• Exercise data:
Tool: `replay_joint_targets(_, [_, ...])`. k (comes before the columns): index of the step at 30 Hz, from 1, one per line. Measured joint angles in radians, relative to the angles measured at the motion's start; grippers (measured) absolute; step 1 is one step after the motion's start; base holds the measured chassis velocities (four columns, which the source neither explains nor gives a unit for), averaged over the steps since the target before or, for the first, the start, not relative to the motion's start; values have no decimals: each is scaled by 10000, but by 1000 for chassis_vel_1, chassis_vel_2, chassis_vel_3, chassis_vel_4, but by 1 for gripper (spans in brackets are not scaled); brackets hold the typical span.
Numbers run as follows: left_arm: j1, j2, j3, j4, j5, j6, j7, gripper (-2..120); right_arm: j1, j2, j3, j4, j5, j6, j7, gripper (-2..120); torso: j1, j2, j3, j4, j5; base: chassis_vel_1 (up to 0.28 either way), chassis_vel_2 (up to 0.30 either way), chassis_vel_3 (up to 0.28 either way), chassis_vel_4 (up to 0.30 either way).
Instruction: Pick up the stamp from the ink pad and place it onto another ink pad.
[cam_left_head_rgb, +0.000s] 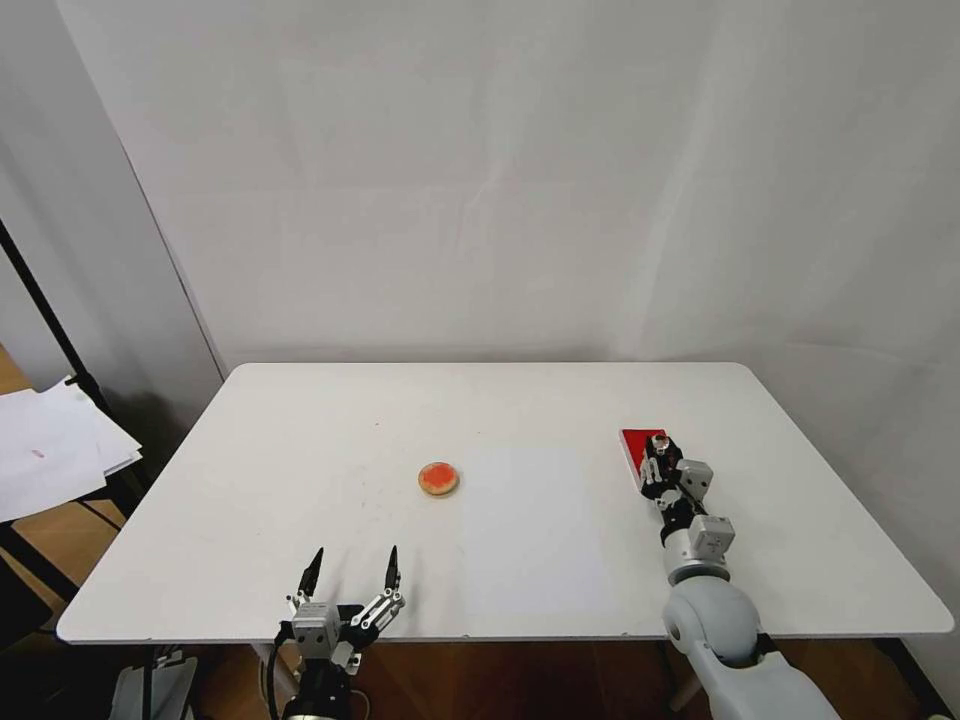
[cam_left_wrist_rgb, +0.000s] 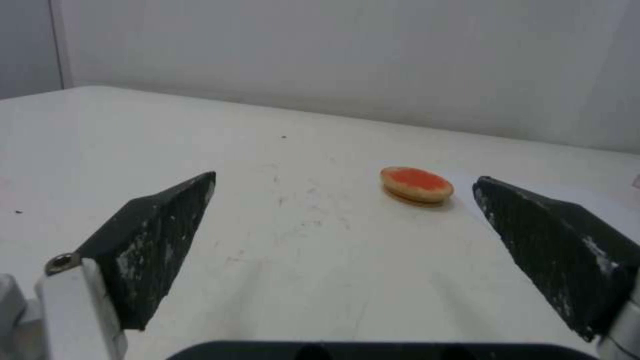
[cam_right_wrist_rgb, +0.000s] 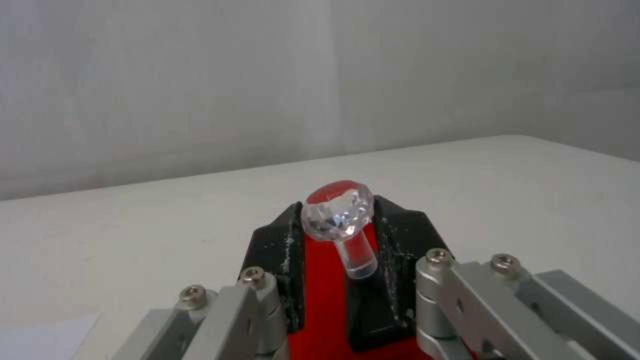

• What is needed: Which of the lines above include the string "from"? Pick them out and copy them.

• Your solution:
Tool: `replay_joint_targets(_, [_, ...])`. k (comes before the columns): index of the step at 30 Hz, from 1, one per line. Measured joint angles in radians, relative to the angles measured at the motion's start; grippers (measured) absolute; step 1 is one step after the motion's start; base holds the measured chassis velocities (four columns, which the source neither explains nor gives a unit for), averaged over the steps since the target before or, for the first, the start, not relative to the motion's start; values have no decimals: each is scaled by 10000, but by 1000 for chassis_vel_1, chassis_vel_2, chassis_vel_3, chassis_vel_4, but by 1 for gripper (spans in brackets are not scaled); brackets hold the typical span.
Instruction: Pick up the stamp from the ink pad and place it onto another ink pad.

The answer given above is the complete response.